True, I'll rephrase.
>> + * @data: buffer to run the filter on
>> * @fentry: filter to apply
>> + * @load_fns: custom data accessor functions
>> *
>> * Decode and apply filter instructions to the skb->data.

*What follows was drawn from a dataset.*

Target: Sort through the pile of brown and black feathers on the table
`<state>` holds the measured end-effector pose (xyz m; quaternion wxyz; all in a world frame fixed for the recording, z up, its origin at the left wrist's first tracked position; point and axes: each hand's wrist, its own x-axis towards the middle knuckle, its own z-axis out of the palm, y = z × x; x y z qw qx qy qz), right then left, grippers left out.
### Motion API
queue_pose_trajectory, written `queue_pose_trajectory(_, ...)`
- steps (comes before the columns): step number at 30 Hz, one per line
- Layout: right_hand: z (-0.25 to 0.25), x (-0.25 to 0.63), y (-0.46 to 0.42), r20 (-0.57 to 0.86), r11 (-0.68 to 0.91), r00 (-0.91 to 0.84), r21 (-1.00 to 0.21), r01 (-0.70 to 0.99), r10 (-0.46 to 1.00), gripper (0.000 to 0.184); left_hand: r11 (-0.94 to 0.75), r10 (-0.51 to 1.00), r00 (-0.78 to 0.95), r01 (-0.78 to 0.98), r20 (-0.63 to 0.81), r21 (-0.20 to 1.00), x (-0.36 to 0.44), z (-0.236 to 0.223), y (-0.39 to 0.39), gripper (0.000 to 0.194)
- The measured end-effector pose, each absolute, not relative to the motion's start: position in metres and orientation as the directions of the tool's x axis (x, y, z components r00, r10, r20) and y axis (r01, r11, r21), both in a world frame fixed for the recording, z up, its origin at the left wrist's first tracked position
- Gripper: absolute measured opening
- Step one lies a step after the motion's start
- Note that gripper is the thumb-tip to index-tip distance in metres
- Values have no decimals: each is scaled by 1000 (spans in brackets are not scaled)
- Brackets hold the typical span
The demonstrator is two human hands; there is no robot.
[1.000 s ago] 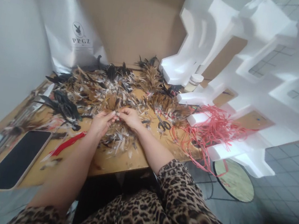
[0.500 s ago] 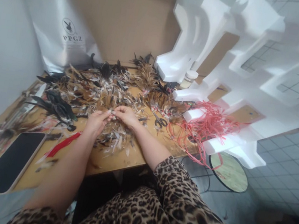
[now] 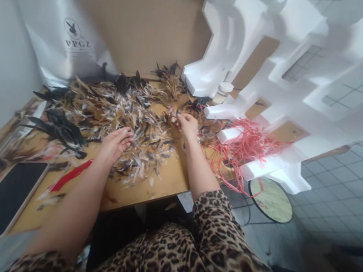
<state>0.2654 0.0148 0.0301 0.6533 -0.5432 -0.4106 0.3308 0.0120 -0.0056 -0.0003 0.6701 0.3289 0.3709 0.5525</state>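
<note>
My left hand [image 3: 116,145] hovers over the near side of the feather pile [image 3: 103,110], its fingers loosely curled and slightly apart, with nothing visible in them. The pile is brown, white and black feathers spread over the wooden table [image 3: 145,190]. Farther right, my right hand [image 3: 189,127] has thumb and fingers pinched together beside a row of feather bundles with pinkish ties. Whatever lies between those fingertips is too small to make out. Scissors [image 3: 184,146] lie mostly hidden under my right wrist.
Red-pink strips [image 3: 247,142] hang over white foam packing [image 3: 294,89] on the right, near a lidded jar [image 3: 222,94]. At left lie a phone [image 3: 1,204], a red ribbon bundle [image 3: 70,176] and black feathers [image 3: 57,128]. A silver bag [image 3: 53,33] stands behind.
My hands were together over the pile, fingertips meeting. Now they are apart: the right has moved right and away from me, partly covering the scissors. The view has shifted slightly right.
</note>
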Motion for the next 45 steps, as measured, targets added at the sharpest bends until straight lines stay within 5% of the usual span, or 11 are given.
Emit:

>> * Return length to keep, 0 for none. @skb is the data we are
>> @@ -108,9 +109,13 @@ EXPORT_SYMBOL(sk_filter);
>> * Because all jumps are guaranteed to be before last instruction,
>> * and last instruction guaranteed to be a RET, we dont need to check
>> * flen. (We used to pass to this function the length of filter)
>> + *
>> + * load_fn is only used if SKF_FLAGS_USE_LOAD_FNS was specified
>> + * to sk_chk_generic_filter.
>
> Stale comment.
Fixed!
>> */
>> -unsigned int sk_run_filter(const struct sk_buff *skb,
>> - const struct sock_filter *fentry)
>> +unsigned int bpf_run_filter(const void *data,
>> + const struct sock_filter *fentry,
>> + const struct bpf_load_fns *load_fns)
>> {
>> void *ptr;
>> u32 A = 0; /* Accumulator */
>> @@ -128,6 +133,7 @@ unsigned int sk_run_filter(const struct sk_buff *skb,
>> #else
>> const u32 K = fentry->k;
>> #endif
>> +#define SKB(_data) ((const struct sk_buff *)(_data))
>
> Urgh!
>
> If you had done:
> const struct sk_buff *skb = data;
>
> at the top, all those changed wouldn't be needed and it would look better too.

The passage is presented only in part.